▶ [AIM OF THE EXERCISE]: Extract the data exactly, missing nothing.

▶ [DATA PROVIDED]:
****************************************

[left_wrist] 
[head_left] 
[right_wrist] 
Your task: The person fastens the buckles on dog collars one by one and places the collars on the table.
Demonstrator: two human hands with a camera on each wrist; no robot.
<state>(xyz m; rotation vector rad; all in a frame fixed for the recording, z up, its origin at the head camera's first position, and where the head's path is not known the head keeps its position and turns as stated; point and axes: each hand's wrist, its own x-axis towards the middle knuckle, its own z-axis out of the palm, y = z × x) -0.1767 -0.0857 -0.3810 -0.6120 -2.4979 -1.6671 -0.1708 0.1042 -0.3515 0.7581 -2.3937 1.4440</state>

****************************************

▶ [EXERCISE RESULT]:
[left_wrist] 
[head_left] 
[right_wrist] 
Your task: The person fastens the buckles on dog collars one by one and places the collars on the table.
Demonstrator: two human hands with a camera on each wrist; no robot.
<state>(xyz m; rotation vector rad; all in a frame fixed for the recording, z up, its origin at the head camera's first position, and where the head's path is not known the head keeps its position and turns as stated; point and axes: each hand's wrist, its own x-axis towards the middle knuckle, its own z-axis out of the palm, y = z × x) -0.1767 -0.0857 -0.3810 -0.6120 -2.4979 -1.6671 -0.1708 0.1042 -0.3515 0.7581 -2.3937 1.4440</state>

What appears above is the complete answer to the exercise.